La Fragilité du Dialogue

dans une société compétitive

 


 
 

 

 

Que faire de la fragilité dans une société compétitive? Tel était le thème du colloque international de théologie et de spiritualité, qui se tenait le 17 octobre, à l’Université Laval, sous l’égide de la revue La Chair et le Souffle.

 

L’un des conférenciers invité, a proposé une réflexion fort lucide sur la fragilité du dialogue dans uns société compétitive. S’inspirant de Platon, Jean-François Malherbe a souligné des pré-requis sans lesquels le dialogue semble improbable. Selon lui, Socrate serait à la source de la première théorie du dialogue.

 

Reprenant habilement des extraits du Gorgias dans lesquels Socrate parle du dialogue lui-même, ou la communication entre deux intelligences, Malherbe résume en sept points ces conditions du dialogue que notre société semble fragiliser.

 

Le dialogue :

  1. Est une recherche commune entre deux être authentiques.

  2. Suppose la bienveillance mutuelle.

  3. Implique que chacun parle à son tour et ne se défile pas. Remarque : Notre société privilégie le pouvoir lui-même que l’autorité morale. Il en résulte une tendance dans le discours à négliger la cohérence et la sincérité pour chercher d’avantage ce qu’il faut dire pour plaire ou pour obtenir ce qu’on désire.

  4. Consiste à chercher un accord. Vraisemblablement, on chemine en se mettant d’accord sur nos points précis de désaccord. Intolérante à la fragilité, la société obsédée par la recherche d’une vérité politiquement correcte, nationalisable et exportable, cherche des accords prématurés en survalorisant le consensus.

  5. N’est possible qu’entre des experts, au sens Socratique. C'est-à-dire des gens lucides sur la valeur et les limites de leurs propres connaissances.
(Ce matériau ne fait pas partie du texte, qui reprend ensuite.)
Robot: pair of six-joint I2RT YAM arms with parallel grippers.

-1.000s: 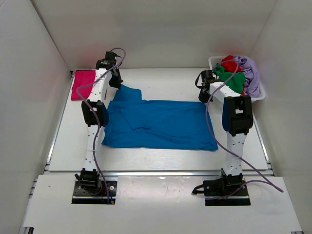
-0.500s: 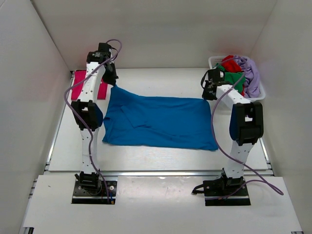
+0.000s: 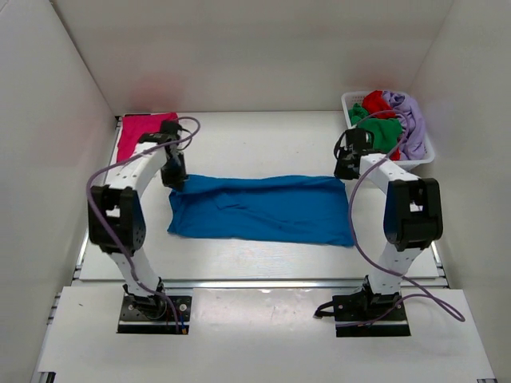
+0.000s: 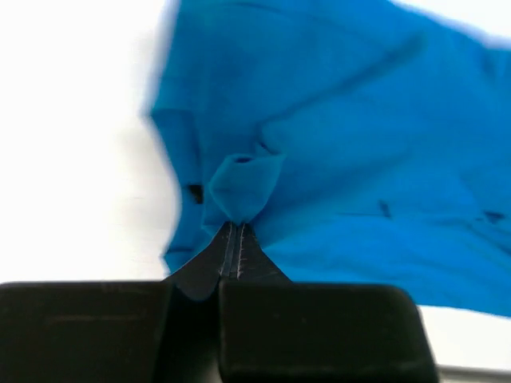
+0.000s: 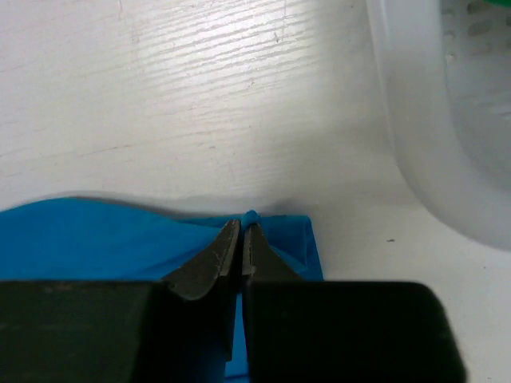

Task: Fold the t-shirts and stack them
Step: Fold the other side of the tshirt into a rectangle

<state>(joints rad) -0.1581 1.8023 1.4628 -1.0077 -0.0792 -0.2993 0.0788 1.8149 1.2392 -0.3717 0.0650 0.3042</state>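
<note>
The bright blue t-shirt lies across the middle of the table as a long band folded over on itself. My left gripper is shut on its far left corner; in the left wrist view a bunch of blue cloth sticks out of the tips. My right gripper is shut on its far right corner, seen as blue cloth pinched at the tips. A folded magenta-pink t-shirt lies at the far left. Green, red and lavender shirts fill the basket.
The white lattice basket stands at the far right corner; its wall shows in the right wrist view. White walls close the table on the left, back and right. Purple cables loop from both arms.
Both grippers have drawn the shirt's far edge toward the near side, folding it into a narrower band. The left arm has swung toward the near side; the sleeve no longer sticks out.
</note>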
  6. Avance par la réfutation plus que par la confirmation. La pensée unique inhibe la recherche. Or pour accepter de voir ses opinions réfutées, fragilisées, l’individu doit avoir suffisamment d’humilité pour ne pas s’identifier totalement à ses opinions.

  7. N’est possible qu’entre personnes qui préfèrent subir l’injustice plutôt que de la commettre. Le dialogue exige le pardon immédiat des propos qui nous auraient offensés. Sans cette vertu, la contre-attaque romprait le charme et la communication tomberait au niveau animal de la lutte pour la survie des personnalités.

Le dialogue apparait donc comme un chemin fragile. Pour parcourir ce chemin, l’égo doit accepter volontairement d’assumer sa propre fragilité.

 

Paradoxalement, il faut pour cela que l’individu ait une certaine force intérieure, comme une confiance favorisée par sa propre authenticité. Sans cette force intérieure qui n’exclut pas la fragilité, les hommes manipulent, dominent ou se soumettent; mais jamais ne dialoguent.